▶ WORK INSTRUCTIONS
A verbatim printing of the entries that follow is needed; pictures must not appear in it.

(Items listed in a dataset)

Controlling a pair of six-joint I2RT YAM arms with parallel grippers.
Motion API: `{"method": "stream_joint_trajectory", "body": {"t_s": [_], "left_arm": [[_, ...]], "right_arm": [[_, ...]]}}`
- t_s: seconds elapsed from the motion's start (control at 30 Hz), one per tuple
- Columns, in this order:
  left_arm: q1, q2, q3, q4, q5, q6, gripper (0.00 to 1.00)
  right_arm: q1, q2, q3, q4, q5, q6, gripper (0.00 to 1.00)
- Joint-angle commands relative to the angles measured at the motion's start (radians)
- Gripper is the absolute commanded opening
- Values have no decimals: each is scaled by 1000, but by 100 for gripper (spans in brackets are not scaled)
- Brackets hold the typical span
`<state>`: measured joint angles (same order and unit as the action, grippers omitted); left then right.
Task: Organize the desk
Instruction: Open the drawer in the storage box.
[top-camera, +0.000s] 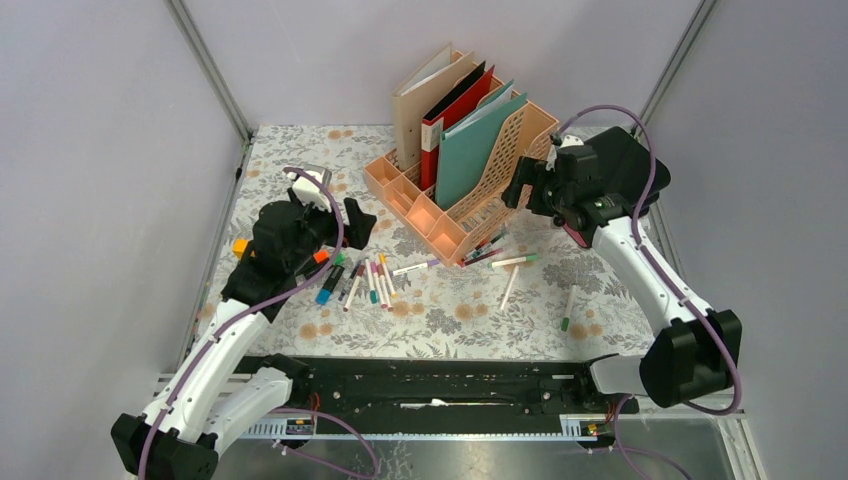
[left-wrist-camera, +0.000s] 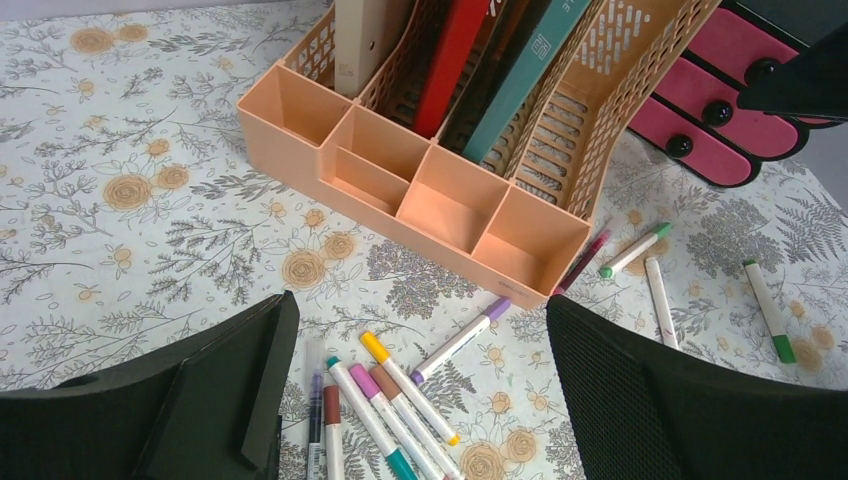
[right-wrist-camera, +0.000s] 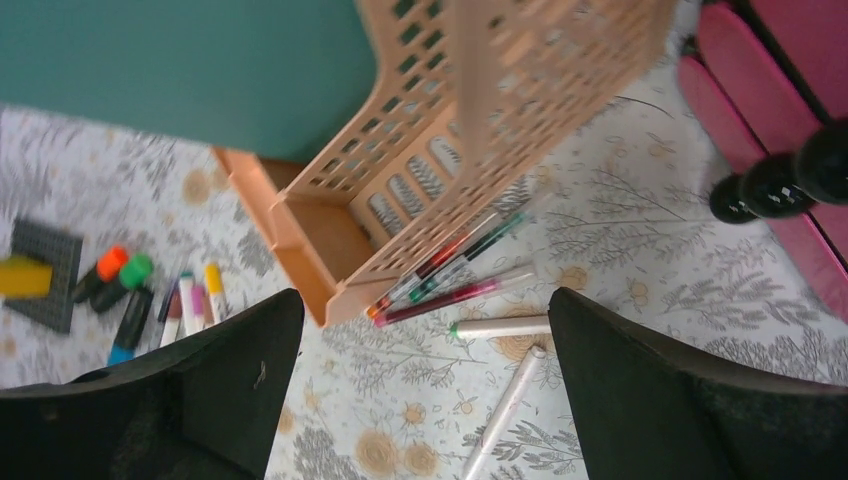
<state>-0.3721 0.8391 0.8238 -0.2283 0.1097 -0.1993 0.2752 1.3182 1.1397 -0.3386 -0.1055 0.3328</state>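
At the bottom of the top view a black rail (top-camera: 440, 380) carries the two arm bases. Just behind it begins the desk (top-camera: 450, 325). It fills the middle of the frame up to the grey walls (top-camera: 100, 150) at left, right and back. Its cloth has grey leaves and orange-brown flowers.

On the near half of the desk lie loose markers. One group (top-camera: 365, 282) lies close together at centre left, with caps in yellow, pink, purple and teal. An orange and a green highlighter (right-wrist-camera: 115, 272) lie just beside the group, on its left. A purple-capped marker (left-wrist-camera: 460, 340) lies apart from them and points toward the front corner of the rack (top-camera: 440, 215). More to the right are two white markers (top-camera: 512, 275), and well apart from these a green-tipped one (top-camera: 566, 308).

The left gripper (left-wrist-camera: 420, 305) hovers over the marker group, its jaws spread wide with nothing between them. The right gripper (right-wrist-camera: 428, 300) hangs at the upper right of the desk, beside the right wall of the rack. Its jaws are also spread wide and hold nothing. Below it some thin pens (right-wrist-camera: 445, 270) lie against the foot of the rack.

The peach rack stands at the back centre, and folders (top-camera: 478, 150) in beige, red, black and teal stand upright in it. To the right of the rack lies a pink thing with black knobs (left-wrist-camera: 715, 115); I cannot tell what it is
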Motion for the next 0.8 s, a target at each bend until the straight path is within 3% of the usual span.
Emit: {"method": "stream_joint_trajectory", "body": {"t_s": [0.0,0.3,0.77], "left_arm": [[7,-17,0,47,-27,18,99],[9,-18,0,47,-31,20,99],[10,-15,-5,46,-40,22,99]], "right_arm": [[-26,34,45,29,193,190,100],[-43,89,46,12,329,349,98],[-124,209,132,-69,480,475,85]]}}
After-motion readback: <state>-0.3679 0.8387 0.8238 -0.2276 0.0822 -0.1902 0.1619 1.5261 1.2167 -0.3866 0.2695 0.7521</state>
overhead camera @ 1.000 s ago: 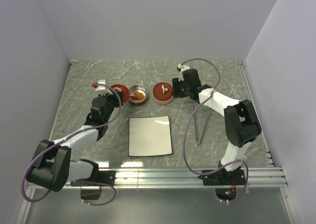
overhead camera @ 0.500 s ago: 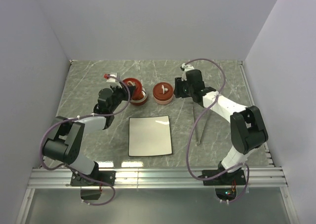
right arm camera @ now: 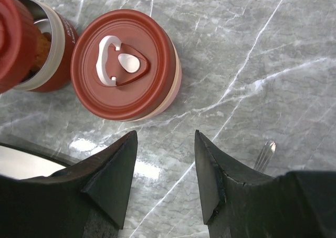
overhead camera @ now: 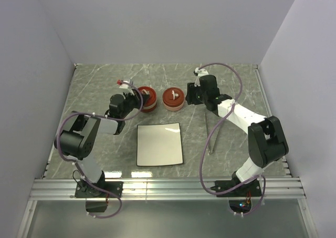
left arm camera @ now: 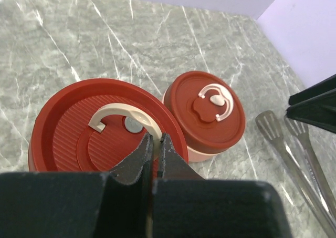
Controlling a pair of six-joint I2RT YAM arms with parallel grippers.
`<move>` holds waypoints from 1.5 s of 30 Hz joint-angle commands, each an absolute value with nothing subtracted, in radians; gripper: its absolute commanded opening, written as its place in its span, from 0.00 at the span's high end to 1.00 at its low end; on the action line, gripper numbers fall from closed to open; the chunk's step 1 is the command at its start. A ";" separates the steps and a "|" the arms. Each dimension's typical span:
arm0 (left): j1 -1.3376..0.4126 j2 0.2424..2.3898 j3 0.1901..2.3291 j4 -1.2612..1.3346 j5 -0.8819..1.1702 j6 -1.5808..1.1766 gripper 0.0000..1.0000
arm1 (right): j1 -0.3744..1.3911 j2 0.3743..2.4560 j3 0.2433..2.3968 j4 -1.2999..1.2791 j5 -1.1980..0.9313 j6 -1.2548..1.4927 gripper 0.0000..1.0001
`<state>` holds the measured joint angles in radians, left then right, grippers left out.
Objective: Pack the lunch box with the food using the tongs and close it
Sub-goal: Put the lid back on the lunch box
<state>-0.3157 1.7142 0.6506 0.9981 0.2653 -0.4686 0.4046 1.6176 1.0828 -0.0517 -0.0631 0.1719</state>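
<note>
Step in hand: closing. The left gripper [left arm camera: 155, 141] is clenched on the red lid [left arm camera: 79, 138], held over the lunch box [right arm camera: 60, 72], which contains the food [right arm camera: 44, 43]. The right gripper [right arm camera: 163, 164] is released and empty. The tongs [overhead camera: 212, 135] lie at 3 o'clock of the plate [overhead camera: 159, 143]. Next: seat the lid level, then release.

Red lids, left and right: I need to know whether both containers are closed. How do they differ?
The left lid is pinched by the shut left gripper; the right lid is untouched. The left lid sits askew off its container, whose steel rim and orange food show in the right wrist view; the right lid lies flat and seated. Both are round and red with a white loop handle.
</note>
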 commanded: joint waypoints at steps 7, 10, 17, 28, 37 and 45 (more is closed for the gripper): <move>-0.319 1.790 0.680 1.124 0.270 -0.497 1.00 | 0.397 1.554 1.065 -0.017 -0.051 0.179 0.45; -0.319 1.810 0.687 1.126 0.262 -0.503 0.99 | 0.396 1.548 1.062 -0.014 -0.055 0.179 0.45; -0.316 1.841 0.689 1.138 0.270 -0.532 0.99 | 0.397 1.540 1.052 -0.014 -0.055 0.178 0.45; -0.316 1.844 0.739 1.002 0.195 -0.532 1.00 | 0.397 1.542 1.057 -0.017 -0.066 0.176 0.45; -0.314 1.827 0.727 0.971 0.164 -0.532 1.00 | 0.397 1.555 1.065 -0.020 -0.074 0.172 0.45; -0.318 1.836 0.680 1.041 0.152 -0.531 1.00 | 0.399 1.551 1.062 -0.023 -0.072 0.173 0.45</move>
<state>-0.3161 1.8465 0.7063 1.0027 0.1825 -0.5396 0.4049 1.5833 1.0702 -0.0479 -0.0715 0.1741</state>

▶ SOLUTION
Controlling a pair of six-joint I2RT YAM arms with parallel grippers.
Motion API: `{"method": "stream_joint_trajectory", "body": {"t_s": [_], "left_arm": [[_, ...]], "right_arm": [[_, ...]]}}`
- t_s: seconds elapsed from the motion's start (control at 30 Hz), one per tuple
- Columns, in this order:
  left_arm: q1, q2, q3, q4, q5, q6, gripper (0.00 to 1.00)
  right_arm: q1, q2, q3, q4, q5, q6, gripper (0.00 to 1.00)
- Joint-angle commands relative to the angles measured at the motion's start (radians)
- Gripper is the absolute commanded opening
- Values have no decimals: each is scaled by 1000, but by 100 for gripper (spans in brackets are not scaled)
- Brackets hold the typical span
`<state>`: measured joint angles (same order and unit as the action, grippers omitted); left then right.
Task: Organize the desk
Instruction: Open the drawer in the storage box.
[top-camera, +0.000s] 
[left-wrist-camera, +0.000s] 
[right-wrist-camera, +0.000s] 
<state>-0.3721 0.8391 0.8238 -0.2283 0.1097 -0.1993 0.2752 1.3182 1.1397 -0.3386 -0.1055 0.3328</state>
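At the bottom of the top view a black rail (top-camera: 440, 380) carries the two arm bases. Just behind it begins the desk (top-camera: 450, 325). It fills the middle of the frame up to the grey walls (top-camera: 100, 150) at left, right and back. Its cloth has grey leaves and orange-brown flowers.

On the near half of the desk lie loose markers. One group (top-camera: 365, 282) lies close together at centre left, with caps in yellow, pink, purple and teal. An orange and a green highlighter (right-wrist-camera: 115, 272) lie just beside the group, on its left. A purple-capped marker (left-wrist-camera: 460, 340) lies apart from them and points toward the front corner of the rack (top-camera: 440, 215). More to the right are two white markers (top-camera: 512, 275), and well apart from these a green-tipped one (top-camera: 566, 308).

The left gripper (left-wrist-camera: 420, 305) hovers over the marker group, its jaws spread wide with nothing between them. The right gripper (right-wrist-camera: 428, 300) hangs at the upper right of the desk, beside the right wall of the rack. Its jaws are also spread wide and hold nothing. Below it some thin pens (right-wrist-camera: 445, 270) lie against the foot of the rack.

The peach rack stands at the back centre, and folders (top-camera: 478, 150) in beige, red, black and teal stand upright in it. To the right of the rack lies a pink thing with black knobs (left-wrist-camera: 715, 115); I cannot tell what it is
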Motion for the next 0.8 s, a target at each bend until the straight path is within 3% of the usual span.
Emit: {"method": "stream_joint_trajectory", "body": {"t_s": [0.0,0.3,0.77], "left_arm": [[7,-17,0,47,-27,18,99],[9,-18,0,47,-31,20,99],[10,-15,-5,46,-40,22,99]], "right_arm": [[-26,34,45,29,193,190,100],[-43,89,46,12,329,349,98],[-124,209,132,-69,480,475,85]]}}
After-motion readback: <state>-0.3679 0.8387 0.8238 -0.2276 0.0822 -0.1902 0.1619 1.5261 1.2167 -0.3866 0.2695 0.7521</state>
overhead camera @ 1.000 s ago: 
overhead camera @ 0.500 s ago: 
right arm camera @ now: 
overhead camera @ now: 
left arm camera @ now: 
Controlling a pair of six-joint I2RT YAM arms with parallel grippers.
`<move>` holds waypoints from 1.5 s of 30 Hz joint-angle commands, each an absolute value with nothing subtracted, in radians; gripper: its absolute commanded opening, written as its place in its span, from 0.00 at the span's high end to 1.00 at its low end; on the action line, gripper numbers fall from closed to open; the chunk's step 1 is the command at its start. A ";" separates the steps and a "|" the arms. Each dimension's typical span:
arm0 (left): j1 -1.3376..0.4126 j2 0.2424..2.3898 j3 0.1901..2.3291 j4 -1.2612..1.3346 j5 -0.8819..1.1702 j6 -1.5808..1.1766 gripper 0.0000..1.0000
arm1 (right): j1 -0.3744..1.3911 j2 0.3743..2.4560 j3 0.2433..2.3968 j4 -1.2999..1.2791 j5 -1.1980..0.9313 j6 -1.2548..1.4927 gripper 0.0000..1.0001
`<state>` holds the measured joint angles in radians, left then right, grippers left out.
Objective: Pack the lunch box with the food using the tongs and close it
Sub-goal: Put the lid back on the lunch box
<state>-0.3157 1.7142 0.6506 0.9981 0.2653 -0.4686 0.4046 1.6176 1.0828 -0.0517 -0.0631 0.1719</state>
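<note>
Step in hand: closing. The left gripper [left arm camera: 155, 141] is clenched on the red lid [left arm camera: 79, 138], held over the lunch box [right arm camera: 60, 72], which contains the food [right arm camera: 44, 43]. The right gripper [right arm camera: 163, 164] is released and empty. The tongs [overhead camera: 212, 135] lie at 3 o'clock of the plate [overhead camera: 159, 143]. Next: seat the lid level, then release.

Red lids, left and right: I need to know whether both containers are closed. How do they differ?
The left lid is pinched by the shut left gripper; the right lid is untouched. The left lid sits askew off its container, whose steel rim and orange food show in the right wrist view; the right lid lies flat and seated. Both are round and red with a white loop handle.
</note>
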 commanded: joint waypoints at steps 7, 10, 17, 28, 37 and 45 (more is closed for the gripper): <move>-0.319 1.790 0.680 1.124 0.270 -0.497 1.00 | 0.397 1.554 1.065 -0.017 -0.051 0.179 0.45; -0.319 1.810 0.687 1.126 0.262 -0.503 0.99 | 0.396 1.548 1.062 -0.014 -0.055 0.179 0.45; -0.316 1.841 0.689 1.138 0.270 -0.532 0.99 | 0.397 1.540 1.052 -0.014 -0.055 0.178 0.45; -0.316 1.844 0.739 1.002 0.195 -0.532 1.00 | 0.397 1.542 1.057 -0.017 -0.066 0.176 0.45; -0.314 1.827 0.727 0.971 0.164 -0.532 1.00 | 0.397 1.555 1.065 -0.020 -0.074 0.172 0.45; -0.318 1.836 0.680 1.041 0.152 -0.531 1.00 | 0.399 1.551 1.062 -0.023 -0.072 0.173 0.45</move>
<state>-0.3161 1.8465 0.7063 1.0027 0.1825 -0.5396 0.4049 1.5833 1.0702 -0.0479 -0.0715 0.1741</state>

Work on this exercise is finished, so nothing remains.